O pinhão é o fruto mais serrano que existe testemunhando sua valentia pelo fato de ser a única fruta que tem coragem de enfrentar o frio arrepiante e as nevascas de cima da serra. Por esse atributo, o pobrerío que sobe a serra em busca de alimento durante os meses de abril, maio, junho e julho (período anual de maior fartura do pinhão), baixa, depois, bem nutrido e grato à fruta que  o sustentou tão generosamente.

O pinhão é o mais puro exemplo da fraternidade ambiental: as imensas araucárias libertam-se de seus filhos entregando-os à terra, não dando a ninguém o privilégio de seu consumo preferencial, deixando-os a disposição tanto dos bichos do mato, quanto dos caboclos que vão vendê-los nas beiras de estrada ou gente fina que os busca para impressionar seus amigos.

Os gramadenses, por outro lado, não escondem sua gratidão ao pinhão, pelo quanto que ele se transformou em atração turística.

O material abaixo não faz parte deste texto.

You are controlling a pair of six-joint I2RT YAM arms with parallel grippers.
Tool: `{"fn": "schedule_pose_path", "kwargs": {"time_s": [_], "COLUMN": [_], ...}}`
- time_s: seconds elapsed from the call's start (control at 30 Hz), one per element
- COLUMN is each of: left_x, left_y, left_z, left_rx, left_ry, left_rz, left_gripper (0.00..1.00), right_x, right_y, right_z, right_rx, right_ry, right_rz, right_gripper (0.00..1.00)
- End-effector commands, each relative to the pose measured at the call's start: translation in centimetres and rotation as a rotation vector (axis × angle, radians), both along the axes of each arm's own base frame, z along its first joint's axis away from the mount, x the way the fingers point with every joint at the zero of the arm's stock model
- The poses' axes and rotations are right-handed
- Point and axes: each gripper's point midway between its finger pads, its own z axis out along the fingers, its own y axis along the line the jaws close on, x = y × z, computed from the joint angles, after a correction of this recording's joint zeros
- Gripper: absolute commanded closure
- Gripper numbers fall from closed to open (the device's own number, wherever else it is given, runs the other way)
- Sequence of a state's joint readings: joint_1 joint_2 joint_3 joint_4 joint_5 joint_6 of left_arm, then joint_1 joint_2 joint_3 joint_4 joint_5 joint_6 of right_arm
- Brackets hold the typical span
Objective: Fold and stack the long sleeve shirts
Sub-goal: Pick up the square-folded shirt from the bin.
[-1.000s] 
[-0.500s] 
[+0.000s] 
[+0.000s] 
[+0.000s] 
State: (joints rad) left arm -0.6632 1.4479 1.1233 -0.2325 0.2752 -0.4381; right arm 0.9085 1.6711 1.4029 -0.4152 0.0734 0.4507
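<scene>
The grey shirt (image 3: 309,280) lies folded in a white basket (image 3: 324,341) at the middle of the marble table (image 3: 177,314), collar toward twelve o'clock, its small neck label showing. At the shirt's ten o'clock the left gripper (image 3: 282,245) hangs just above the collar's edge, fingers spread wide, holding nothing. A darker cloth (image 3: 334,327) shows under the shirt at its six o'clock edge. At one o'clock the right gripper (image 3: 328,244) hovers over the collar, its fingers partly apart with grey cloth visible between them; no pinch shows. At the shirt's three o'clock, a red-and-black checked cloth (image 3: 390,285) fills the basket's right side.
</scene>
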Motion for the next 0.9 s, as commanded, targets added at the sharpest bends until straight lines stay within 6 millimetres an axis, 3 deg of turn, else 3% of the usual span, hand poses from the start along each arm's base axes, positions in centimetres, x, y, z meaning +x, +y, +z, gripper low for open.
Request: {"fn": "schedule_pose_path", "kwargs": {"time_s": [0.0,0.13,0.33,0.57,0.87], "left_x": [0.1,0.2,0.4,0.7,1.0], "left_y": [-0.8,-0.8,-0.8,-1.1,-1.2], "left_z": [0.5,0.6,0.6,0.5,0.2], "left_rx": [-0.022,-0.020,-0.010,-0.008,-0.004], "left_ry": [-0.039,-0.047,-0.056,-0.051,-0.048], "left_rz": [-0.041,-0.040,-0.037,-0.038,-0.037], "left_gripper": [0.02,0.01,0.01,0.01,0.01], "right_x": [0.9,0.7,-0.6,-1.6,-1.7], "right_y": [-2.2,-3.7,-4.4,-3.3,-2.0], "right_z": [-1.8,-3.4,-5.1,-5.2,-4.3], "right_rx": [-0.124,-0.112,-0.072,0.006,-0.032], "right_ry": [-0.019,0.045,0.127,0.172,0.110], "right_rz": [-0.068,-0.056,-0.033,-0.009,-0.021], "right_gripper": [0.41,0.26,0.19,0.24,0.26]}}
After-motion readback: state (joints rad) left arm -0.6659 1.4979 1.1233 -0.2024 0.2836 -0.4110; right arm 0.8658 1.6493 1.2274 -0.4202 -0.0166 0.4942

Visitantes carrancudos endireitam a cara quando percorrem, na chegada a Gramado, uma verdadeira alameda de tendas adornadas por um foguinho de mato e cheirosa fumaça de lenha úmida assoprada em suas narinas.

A venda de pinhão na margem das estradas é muito mais uma teimosa expressão cultural do que alguns reais no bolso de gente humilde: eles não se permitem ser explorados pelos impostos que parasitam as iniciativas de quem trabalha; quando catam seus pinhões não perguntam quem é o dono das árvores; vendem o produto pelo preço que querem e não dão a mínima para quem diz que eles são uma agressão ambiental ou que estragam a aparência das rodovias. E muito burocrata, metido a grande autoridade fiscal, saiu correndo quando viu o tamanho do facão que lhe ameaçava as costelas.

Por tudo isso, para nós, o pinhão não é simples alimento, é um símbolo espiritual que harmoniza o que somos com aquilo que nossa terra é.